- [EXERCISE DETAILS]: Print the data below exactly, but only the lines from the one containing "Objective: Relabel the" down to the one containing "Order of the", inclusive.

[Records contained in a dataset]
———

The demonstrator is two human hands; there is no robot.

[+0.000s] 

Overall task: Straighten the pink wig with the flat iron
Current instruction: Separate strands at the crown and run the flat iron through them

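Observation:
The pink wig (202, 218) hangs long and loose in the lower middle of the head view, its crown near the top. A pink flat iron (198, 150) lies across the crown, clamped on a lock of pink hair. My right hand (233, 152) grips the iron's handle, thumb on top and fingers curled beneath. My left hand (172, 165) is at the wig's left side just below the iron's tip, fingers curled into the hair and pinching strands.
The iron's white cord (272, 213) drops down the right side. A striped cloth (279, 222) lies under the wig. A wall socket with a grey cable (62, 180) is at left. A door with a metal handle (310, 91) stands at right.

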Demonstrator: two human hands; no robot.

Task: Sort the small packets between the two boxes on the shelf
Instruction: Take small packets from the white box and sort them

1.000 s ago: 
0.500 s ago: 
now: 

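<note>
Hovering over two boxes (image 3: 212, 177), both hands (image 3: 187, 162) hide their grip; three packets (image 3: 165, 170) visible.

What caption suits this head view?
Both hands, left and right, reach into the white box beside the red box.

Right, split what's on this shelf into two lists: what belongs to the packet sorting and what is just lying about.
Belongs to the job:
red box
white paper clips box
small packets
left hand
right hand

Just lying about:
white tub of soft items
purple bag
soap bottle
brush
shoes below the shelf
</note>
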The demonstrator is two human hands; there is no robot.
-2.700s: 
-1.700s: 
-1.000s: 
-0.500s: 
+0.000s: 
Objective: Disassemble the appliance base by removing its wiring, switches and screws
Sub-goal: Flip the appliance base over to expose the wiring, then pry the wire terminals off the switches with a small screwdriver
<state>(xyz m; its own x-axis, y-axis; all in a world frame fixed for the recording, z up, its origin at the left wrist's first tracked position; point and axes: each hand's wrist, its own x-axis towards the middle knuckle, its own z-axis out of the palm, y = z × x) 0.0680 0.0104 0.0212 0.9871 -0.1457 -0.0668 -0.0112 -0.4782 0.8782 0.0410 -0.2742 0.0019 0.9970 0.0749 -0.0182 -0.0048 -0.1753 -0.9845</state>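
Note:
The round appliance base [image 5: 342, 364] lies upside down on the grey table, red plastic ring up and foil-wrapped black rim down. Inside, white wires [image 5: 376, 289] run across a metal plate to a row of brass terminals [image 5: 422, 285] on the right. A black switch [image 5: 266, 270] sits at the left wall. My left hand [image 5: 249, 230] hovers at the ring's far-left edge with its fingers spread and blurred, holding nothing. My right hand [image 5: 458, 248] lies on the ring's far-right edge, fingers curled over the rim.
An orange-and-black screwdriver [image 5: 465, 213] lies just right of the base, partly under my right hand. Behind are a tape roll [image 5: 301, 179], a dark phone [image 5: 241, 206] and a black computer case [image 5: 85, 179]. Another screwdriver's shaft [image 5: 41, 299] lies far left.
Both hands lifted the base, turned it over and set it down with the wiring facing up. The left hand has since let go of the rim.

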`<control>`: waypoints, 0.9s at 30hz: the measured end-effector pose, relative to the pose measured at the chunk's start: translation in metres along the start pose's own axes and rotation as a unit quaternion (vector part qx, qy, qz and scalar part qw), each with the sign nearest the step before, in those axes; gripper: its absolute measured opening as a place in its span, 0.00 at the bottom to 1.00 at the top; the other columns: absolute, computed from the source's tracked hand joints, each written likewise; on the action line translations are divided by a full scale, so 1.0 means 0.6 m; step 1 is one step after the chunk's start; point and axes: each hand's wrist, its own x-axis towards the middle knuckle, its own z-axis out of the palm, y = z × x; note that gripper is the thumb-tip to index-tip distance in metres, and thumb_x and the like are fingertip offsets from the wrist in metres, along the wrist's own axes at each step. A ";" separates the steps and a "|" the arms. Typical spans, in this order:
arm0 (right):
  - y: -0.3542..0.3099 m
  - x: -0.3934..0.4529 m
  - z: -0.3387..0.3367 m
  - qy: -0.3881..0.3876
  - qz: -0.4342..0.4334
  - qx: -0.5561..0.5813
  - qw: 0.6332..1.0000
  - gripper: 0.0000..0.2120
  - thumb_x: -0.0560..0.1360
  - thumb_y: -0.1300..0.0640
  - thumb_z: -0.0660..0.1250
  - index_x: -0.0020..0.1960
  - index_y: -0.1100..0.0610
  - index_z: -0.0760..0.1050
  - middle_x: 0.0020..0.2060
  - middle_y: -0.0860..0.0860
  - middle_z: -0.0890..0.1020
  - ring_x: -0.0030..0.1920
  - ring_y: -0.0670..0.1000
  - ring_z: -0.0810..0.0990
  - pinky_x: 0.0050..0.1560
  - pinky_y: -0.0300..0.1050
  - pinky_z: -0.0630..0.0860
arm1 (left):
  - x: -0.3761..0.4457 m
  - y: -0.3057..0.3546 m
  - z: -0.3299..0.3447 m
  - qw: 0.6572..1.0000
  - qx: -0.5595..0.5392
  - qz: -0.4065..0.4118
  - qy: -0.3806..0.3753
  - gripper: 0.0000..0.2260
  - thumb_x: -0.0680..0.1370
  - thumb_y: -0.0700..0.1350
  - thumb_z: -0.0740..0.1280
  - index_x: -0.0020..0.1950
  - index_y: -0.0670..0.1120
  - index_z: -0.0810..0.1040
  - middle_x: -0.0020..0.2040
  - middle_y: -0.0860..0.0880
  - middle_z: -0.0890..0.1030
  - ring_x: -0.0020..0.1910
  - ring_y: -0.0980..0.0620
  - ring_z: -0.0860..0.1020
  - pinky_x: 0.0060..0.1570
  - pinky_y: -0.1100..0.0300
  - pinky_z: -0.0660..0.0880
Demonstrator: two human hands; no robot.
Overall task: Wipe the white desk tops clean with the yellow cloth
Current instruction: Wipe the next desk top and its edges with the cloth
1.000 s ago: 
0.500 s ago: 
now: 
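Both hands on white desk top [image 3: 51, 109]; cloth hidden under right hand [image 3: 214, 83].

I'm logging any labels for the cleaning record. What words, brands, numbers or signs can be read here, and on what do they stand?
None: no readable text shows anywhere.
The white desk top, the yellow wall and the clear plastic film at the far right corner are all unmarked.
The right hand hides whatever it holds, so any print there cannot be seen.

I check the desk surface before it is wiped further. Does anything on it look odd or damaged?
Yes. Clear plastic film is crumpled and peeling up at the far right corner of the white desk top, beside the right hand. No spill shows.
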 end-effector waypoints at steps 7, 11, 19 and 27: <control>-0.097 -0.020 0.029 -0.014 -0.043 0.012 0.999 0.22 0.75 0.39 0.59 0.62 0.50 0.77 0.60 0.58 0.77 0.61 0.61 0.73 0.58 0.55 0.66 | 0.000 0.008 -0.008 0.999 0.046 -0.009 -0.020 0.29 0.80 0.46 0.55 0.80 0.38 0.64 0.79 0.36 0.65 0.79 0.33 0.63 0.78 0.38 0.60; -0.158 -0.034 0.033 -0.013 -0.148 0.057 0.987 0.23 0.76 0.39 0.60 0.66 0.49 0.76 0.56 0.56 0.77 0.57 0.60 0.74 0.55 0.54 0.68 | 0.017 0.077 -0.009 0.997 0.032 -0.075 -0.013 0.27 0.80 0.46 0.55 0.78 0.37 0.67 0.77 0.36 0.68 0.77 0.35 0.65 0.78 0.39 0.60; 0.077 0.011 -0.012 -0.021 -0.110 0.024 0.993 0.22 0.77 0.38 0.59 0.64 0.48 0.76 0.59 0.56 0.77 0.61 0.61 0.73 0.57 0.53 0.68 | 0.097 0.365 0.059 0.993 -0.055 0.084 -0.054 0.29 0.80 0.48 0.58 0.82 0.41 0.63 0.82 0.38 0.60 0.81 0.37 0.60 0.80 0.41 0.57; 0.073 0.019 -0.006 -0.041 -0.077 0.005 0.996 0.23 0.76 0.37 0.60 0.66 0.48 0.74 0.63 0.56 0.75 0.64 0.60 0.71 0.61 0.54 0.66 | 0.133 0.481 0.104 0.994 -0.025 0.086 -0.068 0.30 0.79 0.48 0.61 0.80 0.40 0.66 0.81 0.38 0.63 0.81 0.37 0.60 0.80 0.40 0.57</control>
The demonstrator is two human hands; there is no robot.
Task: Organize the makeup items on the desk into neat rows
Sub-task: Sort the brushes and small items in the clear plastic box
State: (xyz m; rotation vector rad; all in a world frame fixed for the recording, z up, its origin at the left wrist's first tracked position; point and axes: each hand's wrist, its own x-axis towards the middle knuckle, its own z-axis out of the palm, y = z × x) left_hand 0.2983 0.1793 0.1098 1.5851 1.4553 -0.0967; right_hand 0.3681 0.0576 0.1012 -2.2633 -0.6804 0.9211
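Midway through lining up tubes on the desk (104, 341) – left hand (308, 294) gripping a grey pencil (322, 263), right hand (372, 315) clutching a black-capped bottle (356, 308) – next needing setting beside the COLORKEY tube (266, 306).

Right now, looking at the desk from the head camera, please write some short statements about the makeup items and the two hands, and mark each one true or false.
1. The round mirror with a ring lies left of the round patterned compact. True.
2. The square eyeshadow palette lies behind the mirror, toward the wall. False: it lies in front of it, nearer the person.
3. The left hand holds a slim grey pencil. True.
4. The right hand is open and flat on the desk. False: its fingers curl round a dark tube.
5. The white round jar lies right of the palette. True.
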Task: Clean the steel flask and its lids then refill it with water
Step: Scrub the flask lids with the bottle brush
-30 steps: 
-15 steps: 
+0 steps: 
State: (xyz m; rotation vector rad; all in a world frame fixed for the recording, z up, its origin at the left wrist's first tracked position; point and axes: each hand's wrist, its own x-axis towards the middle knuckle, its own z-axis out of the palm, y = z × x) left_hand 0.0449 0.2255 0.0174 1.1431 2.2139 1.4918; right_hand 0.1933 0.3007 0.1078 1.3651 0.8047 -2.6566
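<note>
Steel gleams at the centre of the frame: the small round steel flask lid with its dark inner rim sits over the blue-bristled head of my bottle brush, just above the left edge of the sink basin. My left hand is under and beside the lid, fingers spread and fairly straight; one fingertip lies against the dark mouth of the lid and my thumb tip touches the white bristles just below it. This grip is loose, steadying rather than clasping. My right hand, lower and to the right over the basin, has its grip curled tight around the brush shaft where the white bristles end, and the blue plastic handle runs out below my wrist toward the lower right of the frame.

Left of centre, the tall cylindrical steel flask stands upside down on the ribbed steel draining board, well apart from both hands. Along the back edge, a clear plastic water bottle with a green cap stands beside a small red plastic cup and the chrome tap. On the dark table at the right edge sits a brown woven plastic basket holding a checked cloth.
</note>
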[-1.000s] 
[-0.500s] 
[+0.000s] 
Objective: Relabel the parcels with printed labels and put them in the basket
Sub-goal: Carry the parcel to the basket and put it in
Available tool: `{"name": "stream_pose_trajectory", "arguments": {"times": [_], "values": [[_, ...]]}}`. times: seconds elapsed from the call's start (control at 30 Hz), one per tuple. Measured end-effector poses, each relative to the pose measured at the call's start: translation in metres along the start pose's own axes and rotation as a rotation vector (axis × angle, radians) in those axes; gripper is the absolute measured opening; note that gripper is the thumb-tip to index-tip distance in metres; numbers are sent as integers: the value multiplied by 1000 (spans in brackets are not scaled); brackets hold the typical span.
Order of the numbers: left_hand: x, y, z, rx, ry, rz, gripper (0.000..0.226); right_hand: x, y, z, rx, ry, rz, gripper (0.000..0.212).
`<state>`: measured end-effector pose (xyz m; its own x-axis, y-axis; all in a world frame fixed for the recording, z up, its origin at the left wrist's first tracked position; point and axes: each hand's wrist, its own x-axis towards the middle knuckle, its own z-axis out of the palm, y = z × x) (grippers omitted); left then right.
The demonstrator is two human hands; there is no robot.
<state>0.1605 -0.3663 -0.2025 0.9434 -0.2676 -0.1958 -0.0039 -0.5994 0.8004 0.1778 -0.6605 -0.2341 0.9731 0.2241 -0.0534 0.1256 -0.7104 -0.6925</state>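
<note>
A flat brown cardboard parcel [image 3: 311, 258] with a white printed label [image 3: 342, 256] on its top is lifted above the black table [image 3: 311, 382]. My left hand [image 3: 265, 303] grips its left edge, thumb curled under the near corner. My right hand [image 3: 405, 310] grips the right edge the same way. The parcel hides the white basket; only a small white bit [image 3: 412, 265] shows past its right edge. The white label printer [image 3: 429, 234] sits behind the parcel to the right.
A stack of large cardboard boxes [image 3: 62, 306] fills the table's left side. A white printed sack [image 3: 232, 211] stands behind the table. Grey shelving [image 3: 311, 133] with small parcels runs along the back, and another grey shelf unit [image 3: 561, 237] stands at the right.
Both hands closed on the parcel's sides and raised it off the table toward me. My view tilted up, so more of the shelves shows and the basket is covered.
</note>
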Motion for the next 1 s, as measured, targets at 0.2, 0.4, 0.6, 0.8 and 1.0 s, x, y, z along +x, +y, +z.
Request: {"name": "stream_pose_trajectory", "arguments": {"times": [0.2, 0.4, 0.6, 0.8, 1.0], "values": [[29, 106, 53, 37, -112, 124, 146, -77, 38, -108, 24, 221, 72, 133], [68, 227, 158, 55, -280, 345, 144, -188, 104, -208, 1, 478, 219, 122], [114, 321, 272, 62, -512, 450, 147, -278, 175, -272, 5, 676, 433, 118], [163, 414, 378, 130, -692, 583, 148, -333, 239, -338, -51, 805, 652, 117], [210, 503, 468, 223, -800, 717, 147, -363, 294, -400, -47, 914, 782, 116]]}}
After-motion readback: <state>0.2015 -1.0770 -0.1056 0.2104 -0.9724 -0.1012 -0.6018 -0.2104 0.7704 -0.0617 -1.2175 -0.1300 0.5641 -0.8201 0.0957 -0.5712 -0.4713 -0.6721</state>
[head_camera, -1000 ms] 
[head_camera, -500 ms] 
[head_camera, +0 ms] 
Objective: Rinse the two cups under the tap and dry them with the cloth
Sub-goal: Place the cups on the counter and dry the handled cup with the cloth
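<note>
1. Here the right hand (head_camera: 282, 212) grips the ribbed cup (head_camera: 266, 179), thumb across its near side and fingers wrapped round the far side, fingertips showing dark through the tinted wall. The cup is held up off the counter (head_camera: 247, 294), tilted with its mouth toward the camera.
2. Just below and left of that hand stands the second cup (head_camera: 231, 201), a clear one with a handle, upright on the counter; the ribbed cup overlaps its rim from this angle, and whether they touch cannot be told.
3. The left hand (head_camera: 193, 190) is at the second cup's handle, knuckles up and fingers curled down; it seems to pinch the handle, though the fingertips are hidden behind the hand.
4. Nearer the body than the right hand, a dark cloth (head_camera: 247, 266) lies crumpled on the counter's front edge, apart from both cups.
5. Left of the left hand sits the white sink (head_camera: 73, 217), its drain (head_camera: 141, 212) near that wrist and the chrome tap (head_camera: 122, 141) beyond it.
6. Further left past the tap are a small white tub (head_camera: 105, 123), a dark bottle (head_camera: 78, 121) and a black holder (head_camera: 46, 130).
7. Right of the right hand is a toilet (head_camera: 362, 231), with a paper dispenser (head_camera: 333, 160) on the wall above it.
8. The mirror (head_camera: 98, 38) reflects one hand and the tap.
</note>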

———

- [RESULT OF THE EXERCISE]:
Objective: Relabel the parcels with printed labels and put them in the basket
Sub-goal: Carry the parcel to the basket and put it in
Available tool: `{"name": "stream_pose_trajectory", "arguments": {"times": [_], "values": [[_, ...]]}}`. times: seconds elapsed from the call's start (control at 30 Hz), one per tuple. Measured end-effector poses, each relative to the pose measured at the call's start: translation in metres along the start pose's own axes and rotation as a rotation vector (axis × angle, radians) in those axes; gripper is the absolute measured opening; note that gripper is the thumb-tip to index-tip distance in metres; numbers are sent as integers: the value multiplied by 1000 (spans in brackets are not scaled); brackets hold the typical span.
Order of the numbers: left_hand: x, y, z, rx, ry, rz, gripper (0.000..0.226); right_hand: x, y, z, rx, ry, rz, gripper (0.000..0.212).

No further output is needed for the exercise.